Das Urteil wirft zwei Fragen auf:

  1. Ziff. 1.2.1 Abs. 3 TUV: "Es ist die Pflicht der Totalunternehmung, die von der Gesamtplaner bisher erbrachten Leistungen (insbesondere Planunterlagen und sonstige Dokumente) auf ihre Richtigkeit zu überprüfen und"die Verantwortung für die Ausführung des Bauwerks auf deren Grundlage vollumfänglich zu übernehmen":  Sind diese Planungs-Grundlagen der Stadt Zürich von den Parteien explizit als "Vertragsbestandteile" deklariert worden? Mussten diese tatsächlich - aus Sicht beider Parteien - wesentlich abgeändert werden? Ist mit diesem expliziten Bezug der übernommenen Verantwortung der TU (= Risikoübernahme/Wegbedingung Haftung der Stadt für deren Planungsleistungen) auf eine "auf der Grundlage dieser Vor-Planungen" beruhende Ausführung des Bauwerks - die Risiko-Übernahme der TU nicht eingeschränkt worden?
  2. Handelte es sich bei den durch die unvollständige bzw. fehlerhafte Planung der Bestellerin (Stadt) verursachten Mehraufwendungen (Korrektur-/Nachplanungen und Ausführungs-Mehrkosten) ev. sogar insgesamt um eine "übermässige Erschwerung der Fertigstellung" i.S. von Art. 373 Abs. 2 OR? Wäre für eine Annahme, Ziffer 1.2.1 TUV sei als ein Verzicht des TU's auf dieses sein (dispositives) Recht nach Art. 373 Abs. 2 OR auszulegen, an einen solchen bzw. an die Formulierung/Inhalt von Ziff. 1.2.1 allenfalls höhere Anforderungen zu stellen?

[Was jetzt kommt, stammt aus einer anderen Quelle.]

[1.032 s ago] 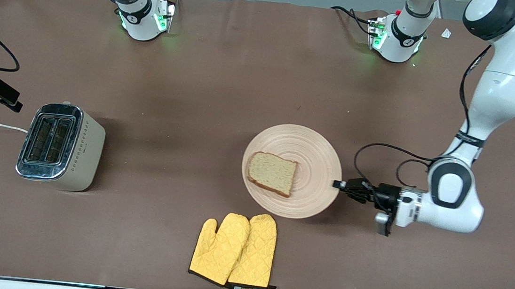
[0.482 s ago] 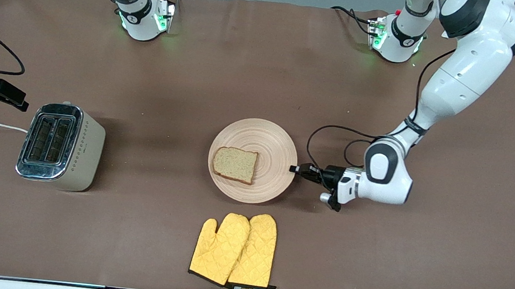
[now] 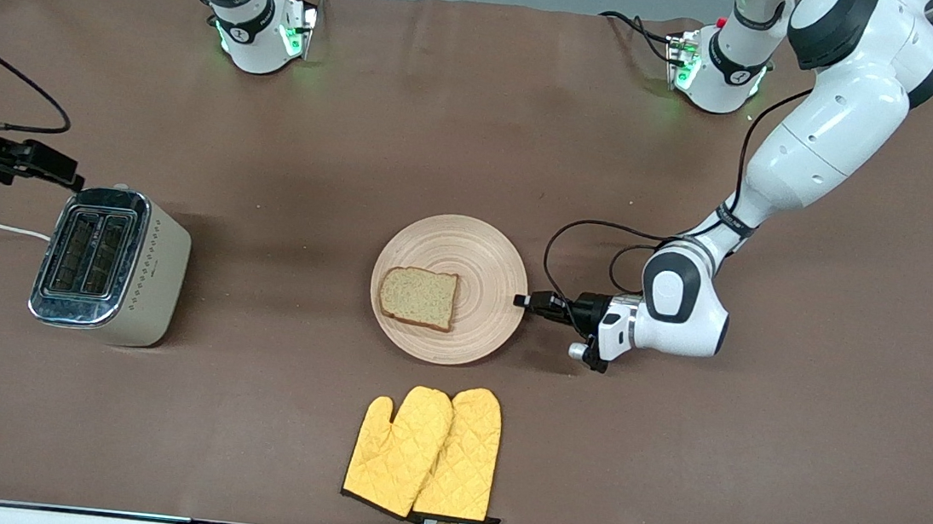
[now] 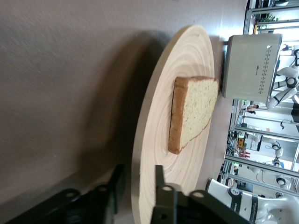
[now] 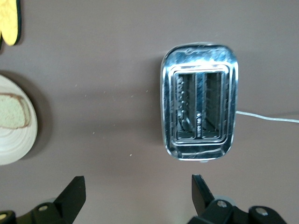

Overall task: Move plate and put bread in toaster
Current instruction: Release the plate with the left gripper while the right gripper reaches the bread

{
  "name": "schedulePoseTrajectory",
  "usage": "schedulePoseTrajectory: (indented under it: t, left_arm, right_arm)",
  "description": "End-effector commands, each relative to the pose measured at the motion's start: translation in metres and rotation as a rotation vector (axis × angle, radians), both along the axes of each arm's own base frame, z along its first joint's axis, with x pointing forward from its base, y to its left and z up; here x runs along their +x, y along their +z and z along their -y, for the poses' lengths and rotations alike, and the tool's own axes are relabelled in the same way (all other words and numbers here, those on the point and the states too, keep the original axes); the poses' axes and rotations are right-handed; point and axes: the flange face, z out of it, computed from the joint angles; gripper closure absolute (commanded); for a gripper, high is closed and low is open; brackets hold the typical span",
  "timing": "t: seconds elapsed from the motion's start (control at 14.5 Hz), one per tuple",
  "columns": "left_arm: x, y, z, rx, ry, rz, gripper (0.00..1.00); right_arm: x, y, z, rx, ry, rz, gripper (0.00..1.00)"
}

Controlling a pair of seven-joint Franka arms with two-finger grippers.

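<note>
Two jaws of left gripper [image 4: 135, 191] loosely straddle plate [image 4: 159, 140] rim: back straight off. Right gripper [image 5: 135, 196] open over toaster [image 5: 200, 108].

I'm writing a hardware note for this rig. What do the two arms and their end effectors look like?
Both arms have glossy white shells with black joint bands, green-lit bases and loose black cables. The left end effector and right end effector have black fingers.

Even, bright overhead light falls on the brown bench [image 3: 479, 126], leaving only soft, short shadows beside the toaster [image 3: 111, 266] and under the plate [image 3: 480, 250]. The toaster's chrome top mirrors the room with mild glare. The left wrist view is sharp on the bread [image 4: 191, 112], with the near black fingers [image 4: 161, 200] soft and dark.
</note>
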Motion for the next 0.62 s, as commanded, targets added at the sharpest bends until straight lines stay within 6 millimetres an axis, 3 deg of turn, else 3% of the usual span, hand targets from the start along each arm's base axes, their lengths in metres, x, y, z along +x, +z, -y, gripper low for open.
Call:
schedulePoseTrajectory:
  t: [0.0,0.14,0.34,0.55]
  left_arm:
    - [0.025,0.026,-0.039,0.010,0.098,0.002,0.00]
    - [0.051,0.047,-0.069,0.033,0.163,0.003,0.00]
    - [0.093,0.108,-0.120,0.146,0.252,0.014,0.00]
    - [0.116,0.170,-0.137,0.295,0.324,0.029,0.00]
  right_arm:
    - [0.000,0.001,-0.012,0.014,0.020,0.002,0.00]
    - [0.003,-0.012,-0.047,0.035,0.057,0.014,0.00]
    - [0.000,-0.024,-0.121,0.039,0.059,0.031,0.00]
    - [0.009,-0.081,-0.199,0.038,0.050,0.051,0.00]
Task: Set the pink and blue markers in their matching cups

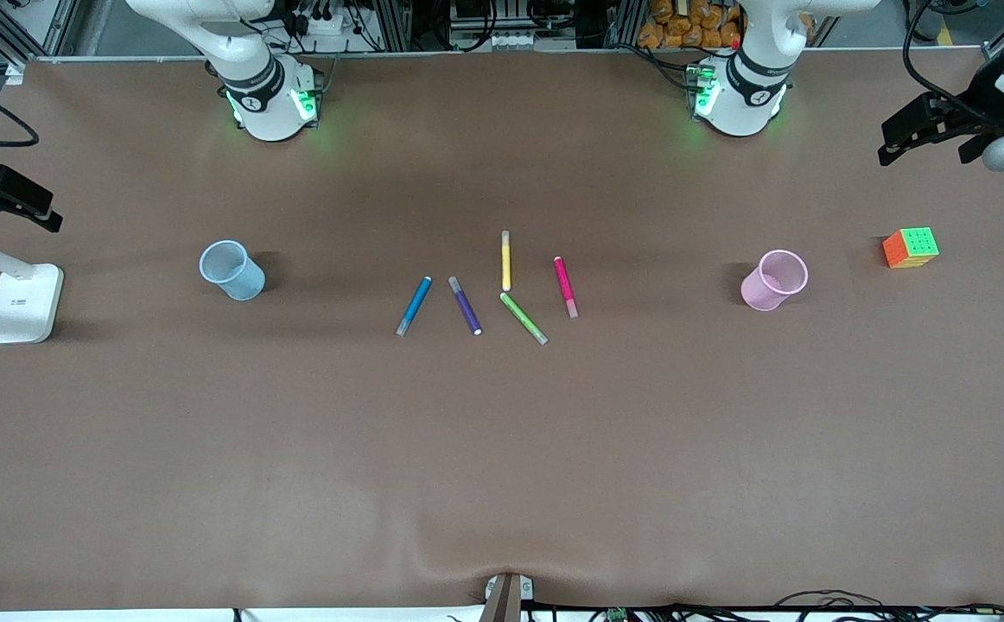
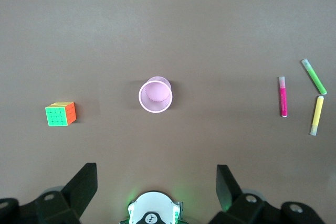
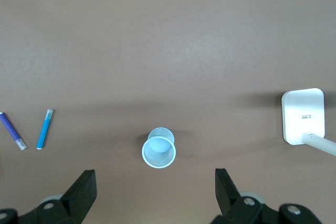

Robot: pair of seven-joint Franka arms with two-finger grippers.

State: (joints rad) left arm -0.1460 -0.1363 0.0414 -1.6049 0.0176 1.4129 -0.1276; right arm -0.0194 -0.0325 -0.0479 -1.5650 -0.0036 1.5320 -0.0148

Ob eine Anfechtung beim Bundesgericht diesbezüglich nähere Aufschlüsse ergäbe, ist offen; bereits das Obergericht hat einige Substantiierungsmängel schon in der Berufung reklamiert, was sich allenfalls auf einen Beurteilungsumfang vor dem Bundesgericht vorab negativ auswirken könnte.

Der Berufungsentscheid des Obergerichts: Urteil vom 12. September 2016

Jedenfalls:

1. Bereits der Umfang der bisherigen Partei-Vorträge resp. des Urteils des BGZ's sprengt den "normalen" Rahmen:

  • - die Klage: 421 Seiten
  • - die Klageantwort zuerst 1'329 Seiten,
  • - nach deren Rückweisung noch (!) 495 Seiten,
  • - die Replik 444 Seiten,
  • - die Duplik 347 Seiten (macht 3'036 Seiten Parteivorträge), und
  • - das angefochtene Urteil des BGZ 220 Seiten.

Da blieb die Berufungsschrift mit 113 Seiten - und das Berufungsurteil des Obergerichts mit 73 Seiten gerade noch bescheiden.

2. Der Umstand, dass das Obericht seinen Entscheid bereits auf der Basis einzig der Berufungsschrift fasste und die Beklagte sich gar nicht am Berufungsverfahren beteiligen musste (keine Prozessentschädigung trotz 99%igem Obsiegen), deutet darauf hin, dass die Berufung schon aufgrund der Berufungsschrift und im Hauptstandpunkt "als offensichtlich unbegründet" abgewiesen worden sein könnte (vgl. Art. 312 Abs. 1 ZPO).